School division to hire more custodians

Published 6:14 pm Tuesday, September 15, 2020

Getting your Trinity Audio player ready...

Suffolk Public Schools will hire seven full time and a handful of part-time positions at a cost of about $475,000 as part of its efforts to keep its schools clean and meet requirements brought upon by the coronavirus pandemic.

The School Board voted 6-0 to approve the request at its Sept. 10 meeting. Chairwoman Phyllis Byrum was not at the meeting due to an illness in her family.

“As we prepare for our transition back to whenever our students are back in school for face-to-face instruction, we want to make sure that this need is there, trying to be as proactive as possible,” said Superintendent Dr. John B. Gordon III.

Email newsletter signup

Terry Napier, director of facilities and planning, said that since April, his department has lost more than 4,000 man-hours in labor due to COVID-19-related situations, the Family and Medical Leave Act and workman’s compensation.

“If I can put that into the context of a 40-hour workweek, that’s two years’ worth of work that we’ve lost,” Napier said. “So we’ve run into some challenges. I think we’ve done a very good job, at least our custodians.”

He noted that the 18-point cleaning plan introduced last month has had to be adjusted during the virtual learning period to a nine-point plan.

Wendy Forsman, the division’s chief financial officer, said the daily cleaning plan covers putting down a spray disinfectant on all instructional spaces and offices, including high-touch surfaces such as desks, chairs, countertops, restroom surfaces, lockers and door frames. Custodians are also using Alpha HP to wipe down all light switches, door frames, drinking fountains and stair rails. She also noted that it takes three custodians to operate the spray disinfecting machines all day, exclusively, in order to disinfect the entire school each day.

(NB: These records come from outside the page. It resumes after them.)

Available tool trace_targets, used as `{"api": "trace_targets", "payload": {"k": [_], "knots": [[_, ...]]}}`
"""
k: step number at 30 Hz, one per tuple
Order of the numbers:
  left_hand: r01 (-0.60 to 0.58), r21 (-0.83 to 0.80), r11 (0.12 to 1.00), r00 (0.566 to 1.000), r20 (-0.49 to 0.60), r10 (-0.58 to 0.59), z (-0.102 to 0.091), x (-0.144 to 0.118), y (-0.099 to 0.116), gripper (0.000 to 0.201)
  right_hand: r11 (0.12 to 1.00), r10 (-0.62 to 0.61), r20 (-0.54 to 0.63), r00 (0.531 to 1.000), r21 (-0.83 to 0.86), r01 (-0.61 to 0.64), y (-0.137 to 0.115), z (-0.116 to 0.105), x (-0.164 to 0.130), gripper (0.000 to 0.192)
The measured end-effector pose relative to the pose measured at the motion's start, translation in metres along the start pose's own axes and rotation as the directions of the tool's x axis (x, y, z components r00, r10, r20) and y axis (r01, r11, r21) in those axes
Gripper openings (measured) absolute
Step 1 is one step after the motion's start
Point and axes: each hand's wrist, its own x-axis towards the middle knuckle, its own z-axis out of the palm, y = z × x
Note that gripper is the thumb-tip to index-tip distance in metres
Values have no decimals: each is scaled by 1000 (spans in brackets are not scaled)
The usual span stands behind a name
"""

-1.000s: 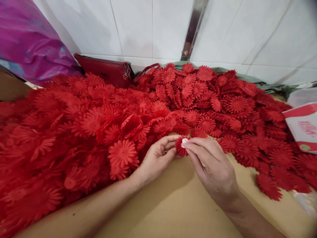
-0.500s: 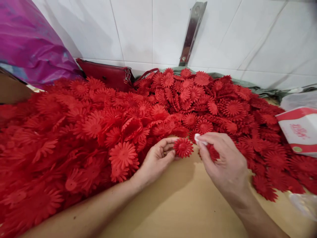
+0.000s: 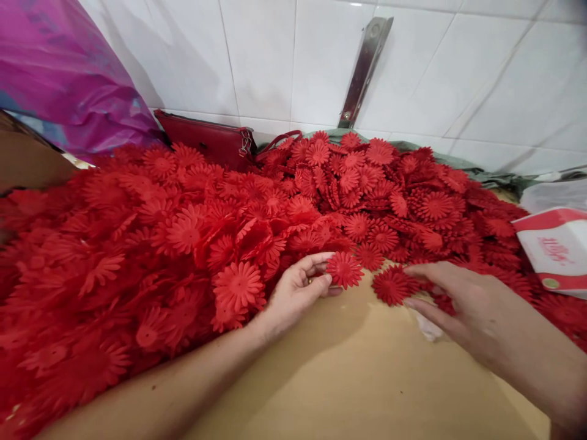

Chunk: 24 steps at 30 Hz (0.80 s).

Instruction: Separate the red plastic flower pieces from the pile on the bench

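Note:
Between the thumb and fingers of my left hand (image 3: 305,290) is a red plastic flower (image 3: 345,270), its petals facing up. My right hand (image 3: 468,299) is to the right, its thumb and index finger apart at the right edge of another red flower (image 3: 393,285) that lies on the table. Whether the fingertips touch that flower is hard to make out. A small white piece (image 3: 430,328), perhaps tissue or cloth, lies on the table below the right thumb, partly covered by it.
A large heap of red flowers (image 3: 183,232) spreads over the left and back of the wooden table (image 3: 339,373). A red purse (image 3: 206,135) leans near the tiled wall, a purple bag (image 3: 87,73) stands at far left, and a red-and-white box (image 3: 554,244) sits at right.
My right hand has moved right and down, away from the held flower, and the white piece is out of its fingertips. The left hand keeps hold of its flower.

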Motion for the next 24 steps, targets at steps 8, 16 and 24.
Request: {"api": "trace_targets", "payload": {"k": [8, 16, 24], "knots": [[14, -70, 997, 999, 34, -11, 5, -1, 7, 41, 637, 105, 299, 948, 712, -295, -48, 45, 38, 52], [-56, 34, 998, 998, 43, 55, 5, -4, 8, 40, 499, 140, 166, 976, 839, -214, -47, 72, 27, 61], [-37, 13, 999, 998, -52, 38, 8, -2, 9, 35, 742, 134, -8, 991, 664, -95, -60, 82, 18, 38]]}}
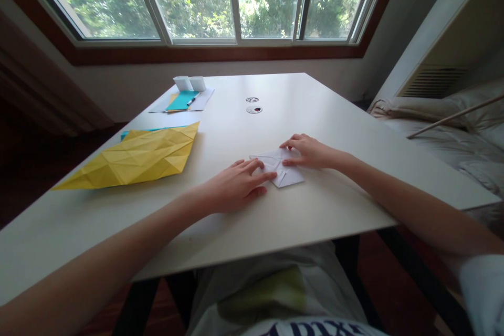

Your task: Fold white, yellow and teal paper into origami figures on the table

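Note:
A small folded white paper (284,174) lies flat on the white table (299,110) in front of me. My left hand (232,187) rests palm down on the table, its fingertips pressing the paper's left edge. My right hand (308,151) lies on the paper's upper right part, fingers pressing it flat. Neither hand lifts the paper.
A large creased yellow paper (137,157) lies to the left over a blue sheet. At the far left corner are two small white folded boxes (189,83), papers, a teal sheet (181,101) and a pen. Two round cable holes (254,109) sit mid-table. A bed (444,131) stands right.

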Motion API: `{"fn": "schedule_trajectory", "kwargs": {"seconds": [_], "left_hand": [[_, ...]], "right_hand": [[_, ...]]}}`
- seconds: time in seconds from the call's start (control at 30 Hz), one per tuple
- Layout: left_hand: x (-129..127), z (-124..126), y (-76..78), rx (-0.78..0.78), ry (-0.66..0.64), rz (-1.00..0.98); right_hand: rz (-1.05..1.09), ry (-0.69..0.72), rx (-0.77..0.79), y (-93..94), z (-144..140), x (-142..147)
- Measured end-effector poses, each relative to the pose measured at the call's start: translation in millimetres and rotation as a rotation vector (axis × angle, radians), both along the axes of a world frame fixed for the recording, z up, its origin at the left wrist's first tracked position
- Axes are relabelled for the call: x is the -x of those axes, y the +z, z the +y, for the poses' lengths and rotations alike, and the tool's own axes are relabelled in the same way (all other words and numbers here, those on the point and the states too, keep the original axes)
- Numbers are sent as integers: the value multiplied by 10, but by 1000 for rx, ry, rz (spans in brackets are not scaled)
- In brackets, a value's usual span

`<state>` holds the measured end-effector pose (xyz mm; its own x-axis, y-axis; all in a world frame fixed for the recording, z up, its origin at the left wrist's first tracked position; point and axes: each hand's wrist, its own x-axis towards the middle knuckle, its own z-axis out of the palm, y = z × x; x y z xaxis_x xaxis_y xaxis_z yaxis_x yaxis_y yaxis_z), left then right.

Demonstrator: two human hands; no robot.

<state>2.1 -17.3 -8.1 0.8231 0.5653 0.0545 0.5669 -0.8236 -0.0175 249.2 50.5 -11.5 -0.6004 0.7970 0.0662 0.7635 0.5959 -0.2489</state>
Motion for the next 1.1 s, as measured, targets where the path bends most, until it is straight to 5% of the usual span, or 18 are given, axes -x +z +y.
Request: {"fn": "schedule_trajectory", "kwargs": {"seconds": [0.33,0.5,0.7,1.1], "left_hand": [[0,-33,22,29,-13,20],[15,-24,10,35,-15,9],[16,-18,-1,19,-18,30],[19,0,4,10,-15,28]], "right_hand": [[237,-55,175,-23,67,21],[332,55,185,7,49,1],[287,205,326,105,27,-53],[239,253,368,129,41,-93]]}}
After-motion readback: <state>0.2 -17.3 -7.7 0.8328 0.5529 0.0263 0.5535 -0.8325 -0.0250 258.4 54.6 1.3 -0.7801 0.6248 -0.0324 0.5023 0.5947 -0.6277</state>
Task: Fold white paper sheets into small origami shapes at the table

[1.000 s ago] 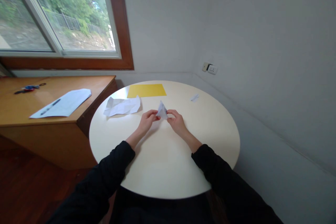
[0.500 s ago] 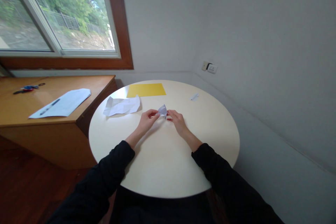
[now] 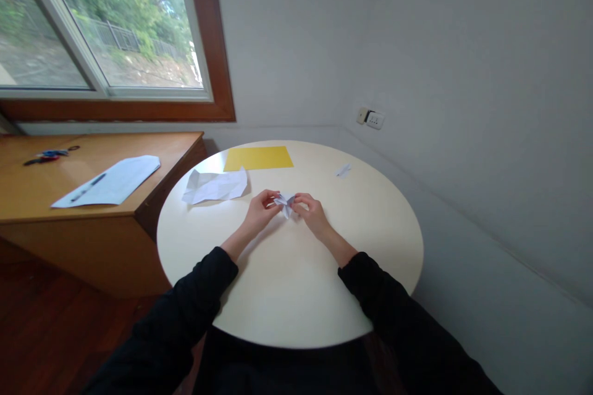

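Observation:
A small folded white paper (image 3: 286, 205) with several pointed flaps is held just above the round white table (image 3: 296, 284). My left hand (image 3: 262, 210) pinches its left side between thumb and fingers. On the opposite side, my right hand (image 3: 312, 213) is closed on a flap with the thumb and fingertips. The paper's outer edges are partly hidden by my fingers. Left of my left hand lies a creased white sheet (image 3: 217, 186), its corners lifting off the tabletop.
A yellow sheet (image 3: 258, 158) lies at the table's far side, and a small white paper piece (image 3: 343, 170) rests to the right. A wooden desk (image 3: 176, 160) on the left carries white sheets (image 3: 125, 179), a pen (image 3: 95, 184) and scissors (image 3: 49, 156). Walls stand behind and to the right.
The folded paper has turned and spread between my hands, so its flaps now fan out like a star. My right hand has closed on its right side.

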`<state>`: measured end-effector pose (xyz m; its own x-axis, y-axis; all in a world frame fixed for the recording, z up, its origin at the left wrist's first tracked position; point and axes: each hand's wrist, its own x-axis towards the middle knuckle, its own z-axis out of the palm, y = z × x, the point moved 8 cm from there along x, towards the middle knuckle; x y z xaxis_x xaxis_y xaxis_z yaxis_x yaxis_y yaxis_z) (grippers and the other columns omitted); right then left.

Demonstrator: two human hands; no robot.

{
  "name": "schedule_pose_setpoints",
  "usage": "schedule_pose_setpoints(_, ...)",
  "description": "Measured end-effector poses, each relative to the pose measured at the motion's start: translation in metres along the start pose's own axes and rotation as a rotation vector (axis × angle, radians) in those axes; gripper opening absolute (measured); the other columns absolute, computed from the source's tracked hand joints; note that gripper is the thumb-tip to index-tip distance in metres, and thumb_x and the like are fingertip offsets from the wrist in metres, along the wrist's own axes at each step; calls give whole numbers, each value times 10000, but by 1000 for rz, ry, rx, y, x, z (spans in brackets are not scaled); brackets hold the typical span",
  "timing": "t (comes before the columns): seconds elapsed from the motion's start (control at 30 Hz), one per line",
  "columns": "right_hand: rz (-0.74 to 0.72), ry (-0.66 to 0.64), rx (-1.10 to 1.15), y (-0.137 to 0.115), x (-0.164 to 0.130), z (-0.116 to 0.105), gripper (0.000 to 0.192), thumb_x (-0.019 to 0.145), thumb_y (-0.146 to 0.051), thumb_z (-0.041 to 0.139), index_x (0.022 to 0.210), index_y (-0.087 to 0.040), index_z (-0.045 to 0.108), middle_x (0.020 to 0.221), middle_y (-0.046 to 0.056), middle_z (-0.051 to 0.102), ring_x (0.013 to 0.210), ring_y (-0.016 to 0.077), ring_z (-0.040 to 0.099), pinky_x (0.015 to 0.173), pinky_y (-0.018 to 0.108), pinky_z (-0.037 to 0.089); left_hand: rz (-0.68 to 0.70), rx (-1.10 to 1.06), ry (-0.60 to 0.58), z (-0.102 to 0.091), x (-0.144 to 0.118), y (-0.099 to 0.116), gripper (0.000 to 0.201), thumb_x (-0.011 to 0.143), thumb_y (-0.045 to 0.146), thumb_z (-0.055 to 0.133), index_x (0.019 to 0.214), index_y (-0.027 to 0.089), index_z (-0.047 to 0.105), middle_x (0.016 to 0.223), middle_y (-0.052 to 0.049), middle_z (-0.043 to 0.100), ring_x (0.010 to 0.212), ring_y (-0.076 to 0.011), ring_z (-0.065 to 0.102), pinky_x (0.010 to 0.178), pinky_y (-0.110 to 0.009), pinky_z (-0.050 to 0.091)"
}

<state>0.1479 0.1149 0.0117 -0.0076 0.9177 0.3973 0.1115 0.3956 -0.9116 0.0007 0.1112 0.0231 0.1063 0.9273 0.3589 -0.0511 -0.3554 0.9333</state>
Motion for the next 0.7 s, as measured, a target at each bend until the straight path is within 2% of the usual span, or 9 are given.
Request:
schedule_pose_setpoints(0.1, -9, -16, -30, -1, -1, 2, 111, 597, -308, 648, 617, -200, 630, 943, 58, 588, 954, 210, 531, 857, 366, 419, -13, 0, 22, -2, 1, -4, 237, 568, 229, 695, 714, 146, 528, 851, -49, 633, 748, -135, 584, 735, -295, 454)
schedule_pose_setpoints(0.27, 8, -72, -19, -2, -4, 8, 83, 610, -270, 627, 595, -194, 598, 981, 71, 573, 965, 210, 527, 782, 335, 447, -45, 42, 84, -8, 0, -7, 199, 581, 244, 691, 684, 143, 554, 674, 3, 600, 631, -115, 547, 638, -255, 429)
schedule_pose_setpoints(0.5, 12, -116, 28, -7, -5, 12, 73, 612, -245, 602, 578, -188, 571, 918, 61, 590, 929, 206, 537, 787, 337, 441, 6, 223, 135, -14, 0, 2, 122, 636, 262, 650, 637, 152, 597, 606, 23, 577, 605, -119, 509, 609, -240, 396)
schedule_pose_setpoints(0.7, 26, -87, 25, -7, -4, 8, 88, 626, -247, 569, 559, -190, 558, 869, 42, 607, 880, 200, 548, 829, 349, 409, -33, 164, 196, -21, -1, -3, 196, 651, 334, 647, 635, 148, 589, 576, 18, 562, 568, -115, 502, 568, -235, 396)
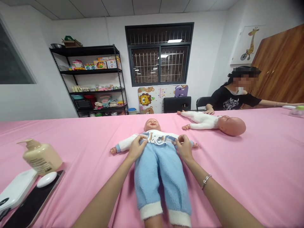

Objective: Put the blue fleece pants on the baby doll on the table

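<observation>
Baby doll [155,148]: supine at centre of pink table cover [249,164], head toward 12 o'clock, white top, blue fleece trousers [161,177].
Left hand [137,147]: pinching the clothing at the doll's waist, 9 o'clock side.
Right hand [184,147]: pinching the same hem, 3 o'clock side.
Second doll [213,123]: lying at 2 o'clock, another person's hand [209,111] beside it.
Pump bottle [40,157], phone [35,202]: 9 o'clock, well apart.

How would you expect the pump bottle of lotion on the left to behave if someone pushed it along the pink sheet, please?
The pump bottle is squat and wide at the base, so it would probably slide or drag rather than tip. The pink sheet is soft cloth, so it may bunch ahead of the bottle. A push high up, at the pump head, seems likelier to tilt it towards the white case beside it.
</observation>
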A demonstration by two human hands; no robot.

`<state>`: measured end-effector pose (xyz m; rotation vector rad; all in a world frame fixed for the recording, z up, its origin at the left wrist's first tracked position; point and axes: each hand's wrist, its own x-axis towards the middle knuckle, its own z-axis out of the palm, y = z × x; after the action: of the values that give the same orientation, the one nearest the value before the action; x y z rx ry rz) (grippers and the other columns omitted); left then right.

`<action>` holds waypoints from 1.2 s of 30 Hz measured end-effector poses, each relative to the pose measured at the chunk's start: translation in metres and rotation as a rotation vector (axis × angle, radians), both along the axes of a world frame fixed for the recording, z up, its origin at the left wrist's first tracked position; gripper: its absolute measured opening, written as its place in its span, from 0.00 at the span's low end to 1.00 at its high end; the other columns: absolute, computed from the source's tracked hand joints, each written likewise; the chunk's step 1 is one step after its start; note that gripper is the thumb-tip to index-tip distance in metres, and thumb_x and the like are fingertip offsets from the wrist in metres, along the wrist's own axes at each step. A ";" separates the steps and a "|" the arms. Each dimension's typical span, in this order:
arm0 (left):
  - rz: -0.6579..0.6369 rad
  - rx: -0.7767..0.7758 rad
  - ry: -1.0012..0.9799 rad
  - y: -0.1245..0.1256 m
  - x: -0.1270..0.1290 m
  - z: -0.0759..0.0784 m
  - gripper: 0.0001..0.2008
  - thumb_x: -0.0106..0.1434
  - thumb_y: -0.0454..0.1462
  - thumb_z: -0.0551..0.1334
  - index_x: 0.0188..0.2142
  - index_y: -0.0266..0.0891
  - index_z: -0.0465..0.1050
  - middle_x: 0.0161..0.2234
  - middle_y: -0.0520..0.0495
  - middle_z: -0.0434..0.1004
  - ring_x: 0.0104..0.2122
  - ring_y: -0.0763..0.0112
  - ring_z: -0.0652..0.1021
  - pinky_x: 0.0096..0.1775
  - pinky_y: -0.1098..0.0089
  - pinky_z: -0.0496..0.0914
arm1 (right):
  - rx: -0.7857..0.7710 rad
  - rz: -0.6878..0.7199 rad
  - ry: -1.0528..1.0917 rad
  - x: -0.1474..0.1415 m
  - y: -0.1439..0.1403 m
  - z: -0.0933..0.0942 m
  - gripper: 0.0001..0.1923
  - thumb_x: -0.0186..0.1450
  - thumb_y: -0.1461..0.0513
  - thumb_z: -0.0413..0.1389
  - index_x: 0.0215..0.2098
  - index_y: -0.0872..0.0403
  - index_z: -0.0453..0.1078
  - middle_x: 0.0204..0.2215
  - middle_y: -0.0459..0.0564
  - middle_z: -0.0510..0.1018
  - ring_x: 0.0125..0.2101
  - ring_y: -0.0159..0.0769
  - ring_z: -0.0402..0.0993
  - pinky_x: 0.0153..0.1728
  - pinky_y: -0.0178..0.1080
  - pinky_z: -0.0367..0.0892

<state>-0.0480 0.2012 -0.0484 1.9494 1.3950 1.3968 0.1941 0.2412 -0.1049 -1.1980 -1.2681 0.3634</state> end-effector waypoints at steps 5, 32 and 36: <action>-0.005 -0.187 0.237 0.000 -0.004 -0.004 0.18 0.58 0.50 0.54 0.23 0.38 0.65 0.23 0.51 0.68 0.27 0.68 0.69 0.31 0.69 0.61 | -0.070 0.054 0.115 0.002 0.006 -0.007 0.15 0.49 0.61 0.55 0.35 0.54 0.62 0.23 0.43 0.68 0.26 0.35 0.68 0.29 0.38 0.64; 0.000 -0.124 0.016 0.007 -0.009 -0.009 0.22 0.60 0.51 0.49 0.17 0.39 0.54 0.18 0.56 0.51 0.21 0.75 0.57 0.26 0.71 0.52 | -0.353 0.604 0.670 0.015 -0.001 0.009 0.26 0.41 0.62 0.63 0.39 0.54 0.65 0.20 0.41 0.70 0.18 0.27 0.64 0.20 0.32 0.61; -0.064 -0.130 -0.052 0.008 -0.006 -0.011 0.20 0.58 0.50 0.53 0.20 0.37 0.62 0.20 0.55 0.58 0.24 0.74 0.62 0.28 0.72 0.56 | -0.323 0.474 0.484 0.013 0.002 0.006 0.20 0.43 0.57 0.63 0.33 0.57 0.69 0.23 0.46 0.73 0.22 0.30 0.67 0.22 0.33 0.62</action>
<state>-0.0536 0.2093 -0.0594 1.8462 1.3525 1.2856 0.2069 0.2434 -0.0986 -0.9750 -1.0733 1.1702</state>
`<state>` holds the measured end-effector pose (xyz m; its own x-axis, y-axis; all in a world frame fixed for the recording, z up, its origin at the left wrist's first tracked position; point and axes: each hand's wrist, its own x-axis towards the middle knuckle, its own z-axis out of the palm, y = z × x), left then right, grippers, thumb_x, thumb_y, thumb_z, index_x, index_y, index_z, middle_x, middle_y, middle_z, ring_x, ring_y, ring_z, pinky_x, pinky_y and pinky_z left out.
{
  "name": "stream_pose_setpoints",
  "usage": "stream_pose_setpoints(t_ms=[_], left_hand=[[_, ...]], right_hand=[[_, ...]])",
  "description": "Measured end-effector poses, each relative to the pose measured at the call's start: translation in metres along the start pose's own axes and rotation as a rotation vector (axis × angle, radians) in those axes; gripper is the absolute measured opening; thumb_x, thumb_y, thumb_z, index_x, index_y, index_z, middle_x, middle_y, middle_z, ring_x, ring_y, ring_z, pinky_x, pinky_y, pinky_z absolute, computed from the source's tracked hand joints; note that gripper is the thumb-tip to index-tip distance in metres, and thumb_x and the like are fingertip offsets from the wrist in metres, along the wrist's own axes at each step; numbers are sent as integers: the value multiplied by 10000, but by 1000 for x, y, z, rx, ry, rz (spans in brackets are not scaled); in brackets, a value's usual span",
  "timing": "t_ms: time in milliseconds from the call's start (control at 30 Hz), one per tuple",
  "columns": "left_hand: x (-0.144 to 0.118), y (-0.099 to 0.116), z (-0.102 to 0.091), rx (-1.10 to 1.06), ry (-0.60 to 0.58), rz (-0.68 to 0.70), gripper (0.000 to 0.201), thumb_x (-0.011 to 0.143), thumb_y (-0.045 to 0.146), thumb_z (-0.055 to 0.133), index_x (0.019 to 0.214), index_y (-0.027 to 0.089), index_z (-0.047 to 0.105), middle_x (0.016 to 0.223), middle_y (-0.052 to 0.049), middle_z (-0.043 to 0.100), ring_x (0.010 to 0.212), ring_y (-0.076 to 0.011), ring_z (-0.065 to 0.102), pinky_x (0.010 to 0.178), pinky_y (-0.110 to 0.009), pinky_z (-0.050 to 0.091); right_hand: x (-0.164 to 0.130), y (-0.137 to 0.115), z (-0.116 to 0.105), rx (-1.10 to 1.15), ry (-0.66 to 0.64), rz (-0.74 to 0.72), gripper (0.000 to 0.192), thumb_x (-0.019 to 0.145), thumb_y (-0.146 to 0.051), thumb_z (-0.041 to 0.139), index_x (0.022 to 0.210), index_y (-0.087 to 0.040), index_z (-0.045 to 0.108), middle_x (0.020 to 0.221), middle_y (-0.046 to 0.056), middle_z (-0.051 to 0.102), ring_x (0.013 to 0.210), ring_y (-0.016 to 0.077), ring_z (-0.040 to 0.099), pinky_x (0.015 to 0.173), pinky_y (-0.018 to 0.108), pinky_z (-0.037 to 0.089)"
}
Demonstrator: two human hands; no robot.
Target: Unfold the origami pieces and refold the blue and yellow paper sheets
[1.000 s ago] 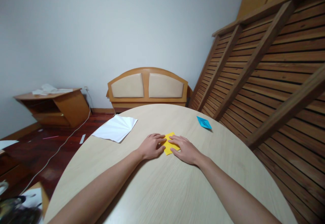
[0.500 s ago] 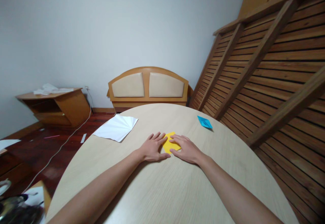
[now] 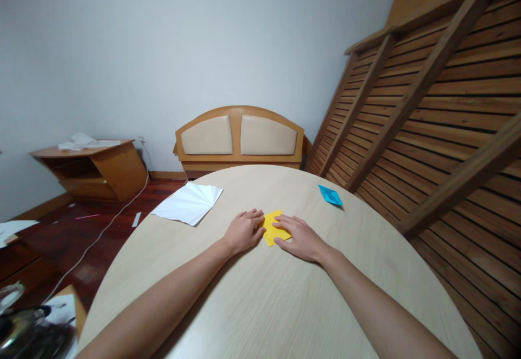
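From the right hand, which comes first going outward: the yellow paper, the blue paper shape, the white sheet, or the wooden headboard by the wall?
1. Yellow folded paper, under the right hand fingertips, touching.
2. Blue folded paper, farther back on its right.
3. White creased sheet, across the table to the left.
4. Headboard, beyond the table, against the wall.

Bare forearms, bare hands (image 3: pixel 268 237), no sleeves

Both bare forearms reach forward from the lower corners and converge toward the middle. The left hand (image 3: pixel 242 232) lies palm down with its fingers curled loosely inward, knuckles raised. The right hand (image 3: pixel 299 237) lies flatter, fingers stretched toward the left hand, the two hands' fingertips close together but apart.
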<state>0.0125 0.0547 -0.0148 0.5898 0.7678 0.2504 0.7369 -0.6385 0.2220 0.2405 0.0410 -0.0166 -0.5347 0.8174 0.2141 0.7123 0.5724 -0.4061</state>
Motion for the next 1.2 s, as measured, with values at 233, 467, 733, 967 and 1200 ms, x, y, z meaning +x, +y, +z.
stream_pose_setpoints(t_ms=[233, 467, 733, 967, 1200], left_hand=[[-6, 5, -3, -64, -48, 9, 469, 913, 439, 533, 1320, 210, 578, 1456, -85, 509, 1343, -230, 484, 1114, -357, 406], [-7, 11, -8, -1, -77, 24, 574, 898, 522, 517, 1385, 222, 553, 1487, -92, 467, 1356, -269, 465, 1124, -393, 388], [-8, 8, -6, -9, -84, 96, 557, 912, 486, 510, 1396, 213, 537, 1502, -104, 446, 1373, -283, 440, 1126, -407, 378], [-8, 15, -12, -88, -133, 270, 544, 904, 452, 539, 1396, 219, 533, 1512, -102, 432, 1386, -282, 421, 1150, -402, 336], [-7, 14, -12, -107, -139, 262, 536, 905, 467, 537, 1393, 242, 538, 1533, -83, 401, 1400, -275, 401, 1160, -412, 314]], right_hand=[[-1, 0, 1, -49, -44, 54, 629, 874, -592, 537, 1402, -250, 525, 1521, 87, 433, 1442, 273, 314, 1184, 513, 188], [-2, 13, 0, -62, -106, 87, 660, 910, -609, 466, 1484, -286, 414, 1593, 35, 301, 1487, 289, 196, 1200, 524, 139], [-9, 36, -18, -55, -13, -9, 486, 942, -437, 474, 1385, -253, 558, 1462, 34, 519, 1447, 283, 295, 1184, 499, 229], [-5, 16, -15, -7, -50, -99, 531, 915, -452, 523, 1410, -259, 526, 1434, 35, 550, 1412, 277, 359, 1174, 482, 254], [-6, 14, -15, -62, -118, -27, 678, 878, -522, 548, 1492, -271, 406, 1534, 37, 422, 1468, 293, 239, 1192, 489, 192]])
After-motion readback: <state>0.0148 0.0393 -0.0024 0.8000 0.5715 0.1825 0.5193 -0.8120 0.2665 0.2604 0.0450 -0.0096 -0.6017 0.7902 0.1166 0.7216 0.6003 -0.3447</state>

“You have to dedicate staff to just doing that one task,” Forsman said. “That really causes some issues with our custodial staff.”

In Gordon’s proposed budget recommendation in February, he noted that some locations needed to be cleaner, with the current staffing level at that time at some locations of one custodian per 25,000 square feet. His plan would have brought the level down to about one custodian per 18,000 square feet. Forsman said the 7.8 part-time positions planned are the equivalent to 13 employees.

Napier said the spray disinfecting is going on daily. He said a memo went out to all staff more than a month ago about it and told them not to leave out any important items.

He said head custodians are filling out a weekly log “where they are saying to us, by signature, that the things they’ve been instructed to do each night are being done.”

The daily, weekly and monthly tasks that have been adjusted for custodians, Napier said, are on their weekly log and they are signing off on those items that their custodial crews have performed the work.

Board member Sherri Story said she had been in some schools and found some to be unclean, saying she didn’t see evidence of the 18-point plan being implemented. Gordon said that is most likely due to custodians cleaning them at night, not during the day.

“If there were that many hours being lost, this isn’t just a matter of, OK, maybe we have a couple of buildings that are dirty,” Story said. “This is a pandemic. This has to do with teachers, administrators, secretarial staff, potentially getting sick. And they have to be cleaned. They have to be cleaned at a standard that we have promised, and if you lost that many hours, hey, that is a reason. But then we need to hire from the outside. … We have to be able to get the buildings clean here and now.”

At that point, Dr. Judith Brooks-Buck, who was serving as chairwoman for the board meeting, banged the gavel, as Story was still speaking, and Napier, Chief Financial Officer Wendy Forsman and Superintendent Dr. John B. Gordon III sought to speak.

“At this point, we are talking about hiring extra people to take care of the problem,” Brooks-Buck said. “That’s what the point of the discussion is.”

Brooks-Buck said she agreed with Story’s concern about the buildings’ cleanliness.

“At this point, we all agree we need the extra help to take care of the problem,” Brooks-Buck said. “Am I correct in that assumption?”

Board member Tyron Riddick, after the vote to approve the custodial staff additions, said he had also visited some schools and countered that they “are not filthy.”

“Our schools are not in deplorable condition,” Riddick said.

Brooks-Buck said she expects that the new staff would be in place soon, along with some current part-time custodians being moved to full time.

Forsman noted that the cost of the new positions is an annual cost, and that the money would be transferred from technology instruction to facilities and maintenance.

Despite it being a recurring cost, Forsman said the division has the money to add the custodians. She said if the division has to adjust in two to three years, “we will have two to three years, through attrition, to adjust that.”

“I feel like we have the funding to take care of this, even though it’s a recurring cost for the time period that we’re in under this COVID pandemic to cover adding these extra custodians at this time,” Forsman said.